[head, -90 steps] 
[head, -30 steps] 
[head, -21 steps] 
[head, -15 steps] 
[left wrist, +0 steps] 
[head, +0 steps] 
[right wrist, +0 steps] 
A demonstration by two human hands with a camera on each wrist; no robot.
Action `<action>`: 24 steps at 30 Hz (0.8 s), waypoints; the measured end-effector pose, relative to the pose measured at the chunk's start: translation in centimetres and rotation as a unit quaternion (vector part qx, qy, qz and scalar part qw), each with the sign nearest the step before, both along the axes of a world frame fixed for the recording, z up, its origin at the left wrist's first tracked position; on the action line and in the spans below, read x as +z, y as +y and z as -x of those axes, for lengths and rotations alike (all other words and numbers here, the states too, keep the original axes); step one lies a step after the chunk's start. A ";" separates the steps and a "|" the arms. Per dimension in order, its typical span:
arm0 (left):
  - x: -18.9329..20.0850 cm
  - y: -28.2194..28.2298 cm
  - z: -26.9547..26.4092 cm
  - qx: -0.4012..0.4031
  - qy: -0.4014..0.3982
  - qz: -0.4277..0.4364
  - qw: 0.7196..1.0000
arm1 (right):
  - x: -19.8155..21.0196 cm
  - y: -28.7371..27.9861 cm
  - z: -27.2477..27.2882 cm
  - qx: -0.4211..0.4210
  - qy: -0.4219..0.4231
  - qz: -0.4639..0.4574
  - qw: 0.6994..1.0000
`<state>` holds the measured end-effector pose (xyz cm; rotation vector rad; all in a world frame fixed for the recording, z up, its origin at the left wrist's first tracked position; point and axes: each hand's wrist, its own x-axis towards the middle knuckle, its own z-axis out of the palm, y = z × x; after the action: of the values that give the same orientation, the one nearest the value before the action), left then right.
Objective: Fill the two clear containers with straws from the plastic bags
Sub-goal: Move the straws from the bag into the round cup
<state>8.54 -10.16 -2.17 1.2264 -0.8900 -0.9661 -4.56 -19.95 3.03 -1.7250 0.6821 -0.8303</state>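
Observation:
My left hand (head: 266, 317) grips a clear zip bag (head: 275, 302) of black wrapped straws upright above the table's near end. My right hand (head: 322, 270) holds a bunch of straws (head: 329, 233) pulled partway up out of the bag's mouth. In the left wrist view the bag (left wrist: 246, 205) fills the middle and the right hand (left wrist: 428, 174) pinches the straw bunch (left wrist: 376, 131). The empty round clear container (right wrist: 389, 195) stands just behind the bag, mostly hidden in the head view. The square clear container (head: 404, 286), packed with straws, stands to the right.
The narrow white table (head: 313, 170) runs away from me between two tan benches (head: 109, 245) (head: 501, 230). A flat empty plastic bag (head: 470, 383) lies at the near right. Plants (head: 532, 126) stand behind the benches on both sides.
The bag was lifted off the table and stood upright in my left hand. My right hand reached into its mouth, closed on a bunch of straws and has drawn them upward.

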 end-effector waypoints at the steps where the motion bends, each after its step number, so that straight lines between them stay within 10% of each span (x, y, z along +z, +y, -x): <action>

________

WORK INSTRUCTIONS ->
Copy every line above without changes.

EXERCISE ANSWER ->
[head, -90 steps] 
[head, -30 steps] 
[head, -21 steps] 
[head, -15 steps] 
[left wrist, +0 steps] 
[head, +0 steps] 
[right wrist, +0 steps] 
A demonstration by two human hands with a camera on each wrist; no robot.
Action `<action>`: 24 steps at 30 Hz (0.8 s), waypoints; the measured end-effector pose, relative to the pose measured at the chunk's start: translation in centimetres and rotation as a unit quaternion (vector part qx, qy, qz and scalar part qw), each with the sign nearest the step before, both along the axes of a world frame fixed for the recording, z up, its origin at the left wrist's first tracked position; on the action line and in the spans below, read x as +z, y as +y and z as -x of those axes, for lengths and rotations alike (all other words and numbers here, the states too, keep the original axes); step one lies a step after the chunk's start. A ";" separates the steps and a "|" the arms. Per dimension in order, its typical span:
arm0 (left):
  - x: -18.9329..20.0850 cm
  - y: -28.2194..28.2298 cm
  - z: -26.9547..26.4092 cm
  - qx: -0.4012..0.4031
  - qy: -0.4014..0.3982
  - qz: -0.4277..0.4364
  - qw: 0.7196..1.0000
arm1 (right):
  - x: -19.8155..21.0196 cm
  - y: -28.7371..27.9861 cm
  - z: -27.2477..27.2882 cm
  - qx: -0.4211..0.4210
  - qy: -0.4219..0.4231
  - qz: -0.4639..0.4574
  - qw: 0.6994..1.0000
`<state>` holds the measured end-effector pose (xyz cm; rotation vector rad; all in a world frame fixed for the recording, z up, its origin at the left wrist's first tracked position; point and axes: each hand's wrist, its own x-axis towards the middle knuckle, its own z-axis out of the palm, y = z × x; after the action: of the values that give the same orientation, the one nearest the value before the action), left then right.
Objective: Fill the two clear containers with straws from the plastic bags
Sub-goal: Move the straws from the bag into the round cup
<state>8.54 -10.16 -2.17 1.2264 -0.8900 -0.9661 -4.56 -19.95 3.03 -1.7250 0.6821 -0.8303</state>
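Observation:
My left hand (head: 266, 317) grips a clear zip bag (head: 275, 302) of black wrapped straws upright above the table's near end. My right hand (head: 322, 270) holds a bunch of straws (head: 329, 233) pulled partway up out of the bag's mouth. In the left wrist view the bag (left wrist: 246, 205) fills the middle and the right hand (left wrist: 428, 174) pinches the straw bunch (left wrist: 376, 131). The empty round clear container (right wrist: 389, 195) stands just behind the bag, mostly hidden in the head view. The square clear container (head: 404, 286), packed with straws, stands to the right.
The narrow white table (head: 313, 170) runs away from me between two tan benches (head: 109, 245) (head: 501, 230). A flat empty plastic bag (head: 470, 383) lies at the near right. Plants (head: 532, 126) stand behind the benches on both sides.
The bag was lifted off the table and stood upright in my left hand. My right hand reached into its mouth, closed on a bunch of straws and has drawn them upward.
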
 end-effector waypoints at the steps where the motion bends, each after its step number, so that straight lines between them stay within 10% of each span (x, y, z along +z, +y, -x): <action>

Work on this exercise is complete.